Feste Blitzer gegen Tempo-Sünder

Mit festinstallierten Überwachungsgeräten will die Stadt darauf hinwirken, dass Autofahrer ihre Geschwindigkeit zügeln. Für die Opposition ist die Maßnahme reine Abzocke.

An drei Standorten im Stadtgebiet sollen sich Autofahrer ab Montag besonders ans Geschwindigkeitslimit halten. Sonst könnte es teuer werden. Denn die Stadtverwaltung setzt auf stationäre Blitzer. Gestern wurde der erste an der Westspange installiert, weitere werden an der Bliesstraße und der Ottweilerstraße folgen. Alle blitzen jeweils in beiden Fahrtrichtungen.

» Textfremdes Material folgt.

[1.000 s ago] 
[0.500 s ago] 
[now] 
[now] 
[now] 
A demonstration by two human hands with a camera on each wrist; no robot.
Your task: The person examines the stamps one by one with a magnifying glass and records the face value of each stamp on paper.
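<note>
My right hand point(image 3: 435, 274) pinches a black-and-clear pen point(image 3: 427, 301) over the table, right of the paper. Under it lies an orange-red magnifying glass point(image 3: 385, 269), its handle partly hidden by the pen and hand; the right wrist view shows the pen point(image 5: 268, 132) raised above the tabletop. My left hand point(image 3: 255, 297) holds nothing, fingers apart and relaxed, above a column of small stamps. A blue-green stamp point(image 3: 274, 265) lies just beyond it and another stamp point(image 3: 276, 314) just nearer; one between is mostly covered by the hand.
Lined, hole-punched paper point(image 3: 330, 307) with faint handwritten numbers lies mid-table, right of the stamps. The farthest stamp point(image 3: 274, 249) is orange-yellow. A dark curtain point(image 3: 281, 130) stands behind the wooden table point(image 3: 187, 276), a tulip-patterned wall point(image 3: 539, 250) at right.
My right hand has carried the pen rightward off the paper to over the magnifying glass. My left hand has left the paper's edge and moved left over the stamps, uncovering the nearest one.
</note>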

Warum die Blitzer an diesen Stellen aufgebaut werden, begründet Ordnungsamtsleiter Holger Janes damit, dass "zahlreiche Geschwindigkeitsmessungen zum Beispiel an der Westspange gezeigt haben, dass mehr als die Hälfte der Fahrzeuge schneller als die zulässigen 50 Kilometer pro Stunde fährt". Auch vermehrte Kontrollen hätten nicht dazu geführt, dass die Autofahrer den Fuß vom Gas nehmen würden. "Das Aufstellen der stationären Geräte ist eine wesentliche Verbesserung der Verkehrssicherheit in der Stadt", ist Bürgermeister Jörg Aumann überzeugt: "Internationale Studien belegen, dass diese Art von Überwachung eine drastische Senkung der Geschwindigkeit mit sich bringt, nicht nur an der Stelle der Anlage, sondern auch 500 Meter davor und dahinter."

Nach Püttlingen ist Neunkirchen die zweite saarländische Stadt, welche die stationären Blitzer einführt. In der Köllertalstadt aber wurden schon drei von insgesamt sieben Geräten wieder abmontiert. Während dort die stationären Säulen von der Firma German Radar stammen, hat sich Neunkirchen im Rahmen eines Public-Private-Partnership-Modells mit Jenoptik für einen anderen Partner und eine andere Messtechnik entschieden. "Jeder Standort weist unterschiedliche Anforderungen aus, für die wir die entsprechende Technik anwenden", erklärt Jenoptik-Projektleiter Benno Schrief. Der Blitzer an der Westspange stadtauswärts ist zum Beispiel mit einem Laser ausgestattet, während in der Gegenrichtung mit einem Kontaktstreifen in der Straße gemessen wird, damit die Messung nicht durch die Fußgänger von der nahen Bushaltestelle gestört wird. Die nordrhein-westfälische Firma sorgt für die Investition und den Aufbau der Säulen an den drei Standorten sowie deren Wartung. Wird ein Blitzer beschädigt, kommt für die Reparaturkosten nicht die Stadt, sondern Jenoptik auf.

Für die Stadt ist das ein gutes Geschäft. "Den Steuerzahlern kostet diese Verkehrssicherheitsmaßnahme keinen Cent", versichert Aumann. Für jede aufgezeichnete und nachweisbare Geschwindigkeits-Übertretung bekommt Jenoptik eine Fallpauschale von 5,50 Euro. Je mehr Tempo-Sünder erwischt werden, je größer die Gewinne für den Investor. Den Rest kassiert bei Verwarnungsgeldern (und anteilmäßig auch bei Bußgeldern) die Stadt.

Wenig Verständnis für den Aufbau der Geräte hat die Neunkircher CDU. "Dies hat mit Verkehrssicherung nichts mehr zu tun" so der Landtagsabgeordnete Tobias Hans: "Hier geht es allein darum, die Autofahrerinnen und Autofahrer abzukassieren."